Should I use a lifetime parameter?

I have defined a struct like

struct Struct<'a> {
    key: &'a str,
}

However, I feel that the lifetime parameter makes it somewhat complex when I wrap it in another type:

enum Enum<'a> {
   Empty,
   Struct(Struct<'a>),
   List(Vec<Enum<'a>>),
}

Should I remove the lifetime parameter and use 'static instead?

struct Struct {
    key: &'static str,
}

enum Enum {
   Empty,
   Struct(Struct),
   List(Vec<Enum>),
}

I would like to know what are the advantages and disadvantages of using 'a compared to 'static. Any suggestions on these two choices? Thanks!

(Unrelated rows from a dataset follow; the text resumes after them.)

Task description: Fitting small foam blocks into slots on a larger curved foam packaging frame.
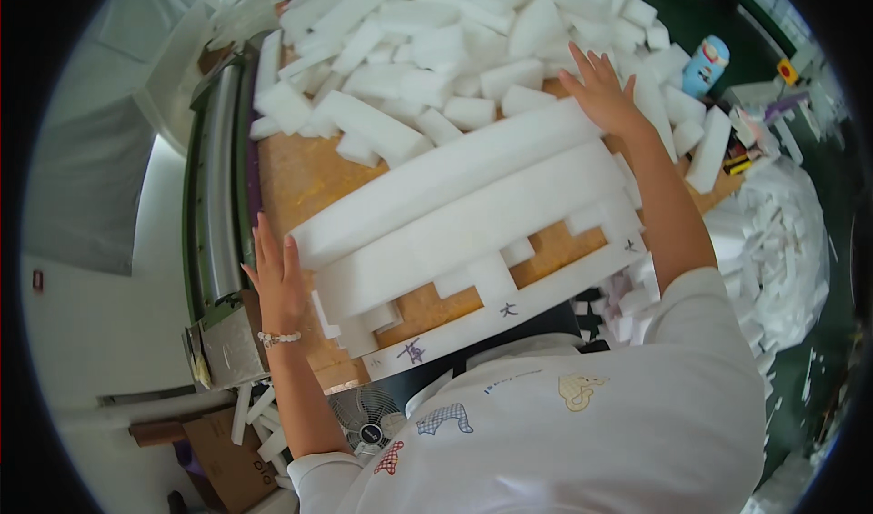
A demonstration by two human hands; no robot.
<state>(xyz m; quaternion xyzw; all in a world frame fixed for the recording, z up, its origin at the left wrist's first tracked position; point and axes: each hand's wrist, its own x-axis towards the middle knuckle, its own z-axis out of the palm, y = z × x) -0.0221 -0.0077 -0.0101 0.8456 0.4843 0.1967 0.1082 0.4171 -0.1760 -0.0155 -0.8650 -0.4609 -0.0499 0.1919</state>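
Note:
A long white foam bar point(436, 173) lies slantwise in front of me, and my hands are at its two ends. My left hand point(277, 278) is at the near-left end with fingers stretched up and thumb apart. At the far-right end my right hand point(600, 96) rests against the foam, its fingers spread. Another long foam bar point(482, 228) runs alongside, nearer to me. Closer still, a foam strip with dark handwritten marks point(464, 332) borders the near side, joined by short foam crosspieces point(491, 279). Any contact under my palms is hidden.
Many loose foam blocks point(427, 50) are heaped over the far side of the brown tabletop point(300, 173). A machine with a metal roller point(223, 187) stands left. A blue bottle point(707, 67) is at the far right, above a clear bag of foam scraps point(787, 250). A fan point(364, 423) sits below.

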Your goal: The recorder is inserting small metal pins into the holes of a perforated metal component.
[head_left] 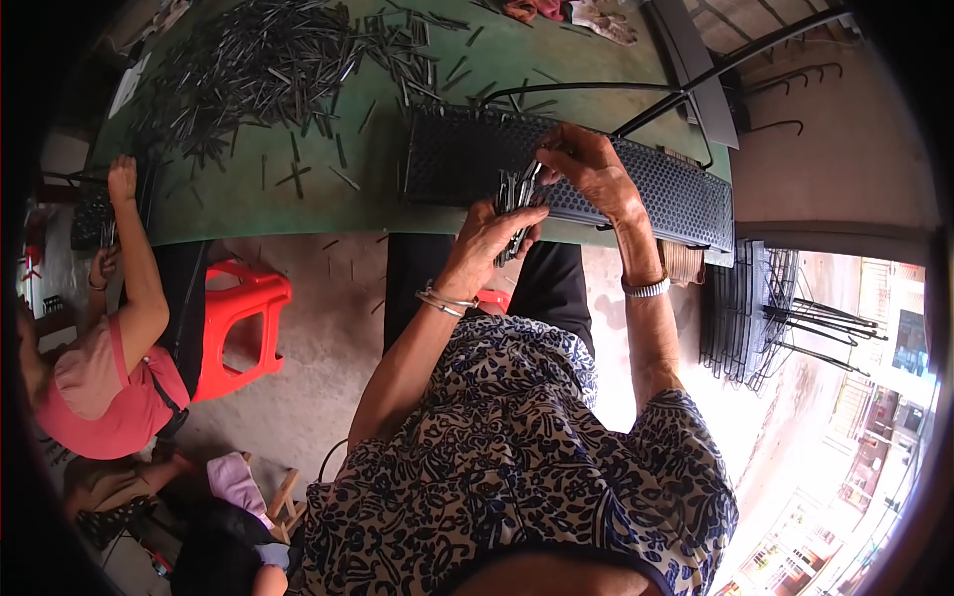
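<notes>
A bundle of thin dark metal strips (513, 197) stands up out of my left hand (484, 238), whose fingers are wrapped round it at the table's near edge. Just above and to the right, my right hand (598, 177) is closed in a pinch, its fingertips at the top of one thin strip from the bundle. Behind both hands lies a long black panel (459, 151) full of small round holes, set along the front of the table. My right hand covers part of its middle.
A large heap of loose strips (273, 65) covers the far left of the green table (214, 214). Black bent rods (586, 87) rise behind the panel. Wire racks (740, 323) are stacked at the right. A co-worker (109, 368) works at the left, near a red stool (243, 328).
</notes>
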The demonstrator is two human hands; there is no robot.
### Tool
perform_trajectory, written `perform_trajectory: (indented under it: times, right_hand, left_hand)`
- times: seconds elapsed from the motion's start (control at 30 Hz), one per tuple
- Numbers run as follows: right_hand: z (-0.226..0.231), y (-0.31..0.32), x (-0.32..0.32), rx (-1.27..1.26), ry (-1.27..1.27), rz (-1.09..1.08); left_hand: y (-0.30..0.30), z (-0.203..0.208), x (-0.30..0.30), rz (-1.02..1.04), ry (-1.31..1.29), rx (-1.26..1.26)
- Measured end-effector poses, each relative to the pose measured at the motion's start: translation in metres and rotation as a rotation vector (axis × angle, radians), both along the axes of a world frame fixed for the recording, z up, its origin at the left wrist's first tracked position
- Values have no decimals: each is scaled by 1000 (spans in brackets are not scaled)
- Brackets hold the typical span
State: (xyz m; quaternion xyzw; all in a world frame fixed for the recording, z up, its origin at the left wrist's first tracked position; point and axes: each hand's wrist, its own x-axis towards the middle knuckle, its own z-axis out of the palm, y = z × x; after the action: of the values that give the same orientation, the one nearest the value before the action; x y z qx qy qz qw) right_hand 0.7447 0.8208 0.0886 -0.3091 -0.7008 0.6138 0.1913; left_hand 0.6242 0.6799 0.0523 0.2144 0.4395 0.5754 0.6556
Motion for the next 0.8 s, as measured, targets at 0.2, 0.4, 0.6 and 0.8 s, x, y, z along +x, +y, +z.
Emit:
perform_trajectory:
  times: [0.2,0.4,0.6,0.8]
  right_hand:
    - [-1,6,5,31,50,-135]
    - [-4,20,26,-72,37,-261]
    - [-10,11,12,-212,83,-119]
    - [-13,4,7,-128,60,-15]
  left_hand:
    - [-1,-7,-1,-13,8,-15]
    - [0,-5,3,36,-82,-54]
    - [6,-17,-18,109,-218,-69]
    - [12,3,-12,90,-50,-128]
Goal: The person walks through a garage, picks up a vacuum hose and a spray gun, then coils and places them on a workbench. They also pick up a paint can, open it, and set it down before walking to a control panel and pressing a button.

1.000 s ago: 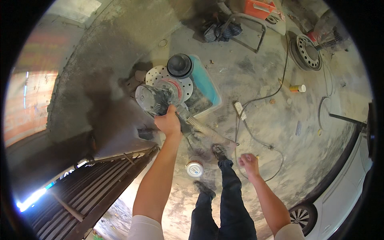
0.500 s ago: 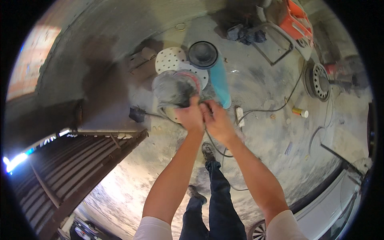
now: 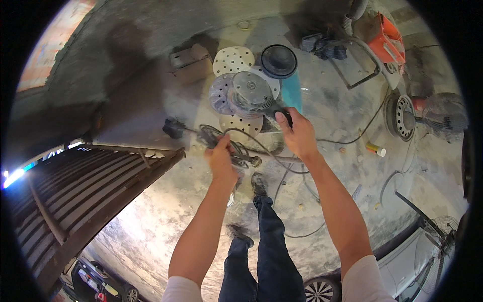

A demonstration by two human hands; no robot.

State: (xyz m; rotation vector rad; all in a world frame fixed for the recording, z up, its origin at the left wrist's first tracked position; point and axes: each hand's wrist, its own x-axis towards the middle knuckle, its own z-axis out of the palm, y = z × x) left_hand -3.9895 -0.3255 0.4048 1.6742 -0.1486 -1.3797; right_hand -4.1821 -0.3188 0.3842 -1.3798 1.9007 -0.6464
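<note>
Sander (image 3: 254, 94) above the middle of the view, up and to the left of the right grip (image 3: 302, 133); long axis slanting from round head (image 3: 248, 85) at upper left to black handle (image 3: 275, 111) at lower right. Right grip clamped on the handle's end, hence nearer to the sander than the left. Left grip (image 3: 221, 160), lower and to the left, curled around a loose coil of cable (image 3: 243, 157); farther left, seemingly on the same cable, a black object (image 3: 173, 127) of unclear kind. Around and behind the round head, 4 perforated discs (image 3: 233, 61), cream, grey, yellowish and white, partly overlapping. Contact between head and discs: cannot tell.

Containers: blue bin (image 3: 292, 93) to the right of the discs, largely hidden by the sander and a black round pad (image 3: 279, 61), contents not discernible. Orange box (image 3: 387, 43) at upper right, well apart from both grips, contents unclear. Round tub (image 3: 230, 200) beside the left forearm (image 3: 198, 236), only a pale edge visible. Yellow-and-white can (image 3: 376, 149) on the floor (image 3: 347, 176), right of the right grip, seemingly on its side.
</note>
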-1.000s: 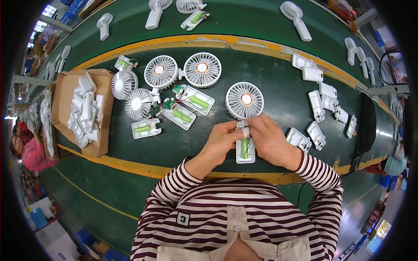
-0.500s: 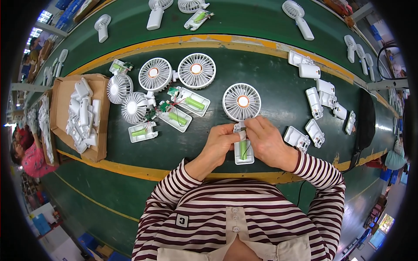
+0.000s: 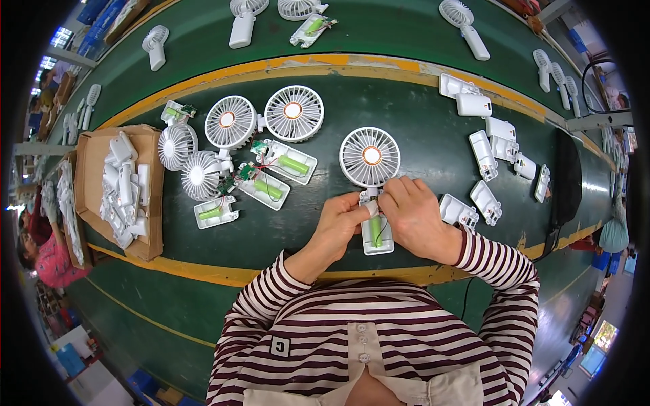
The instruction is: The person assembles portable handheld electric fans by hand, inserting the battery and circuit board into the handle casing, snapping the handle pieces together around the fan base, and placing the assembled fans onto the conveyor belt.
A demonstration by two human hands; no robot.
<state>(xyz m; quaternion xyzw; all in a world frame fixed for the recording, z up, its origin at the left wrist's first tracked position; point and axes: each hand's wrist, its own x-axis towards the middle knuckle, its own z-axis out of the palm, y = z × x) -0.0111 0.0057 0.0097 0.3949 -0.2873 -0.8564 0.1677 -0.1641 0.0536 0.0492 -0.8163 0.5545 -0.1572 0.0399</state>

If you only ever use string-literals and never read anything from a file or the network then you can use &'static str. If you ever borrow a String, then you cannot use &'static str, as the String is not guaranteed to live forever. In that case it might be better to use String instead of str in your structure. Since you are using Vec, you are allocating anyway.

Thanks! If I use String, the struct cannot be copied. I need this

#[derive(Copy, Clone, Debug, Hash, Eq, PartialEq)]
struct Symbol<'a> {
    key: &'a str,
}

The Rust-compiler does this by not using String, but a newtype around u32, which can then be used to extract the actual string from e.g. a HashMap. But that means that you need access to the string database whenever you need information about the actual textual representation.

Vec can't be Copy either. If your structure holds on to heap memory, it should generally be Clone, not Copy, and the derive should work with just Clone. Most use cases will be fine with just Copy; if yours isn't, I'd like to know more details so I can give more specific advice.

Yes, you are right. But I only want the Struct to be copied, but not the Enum.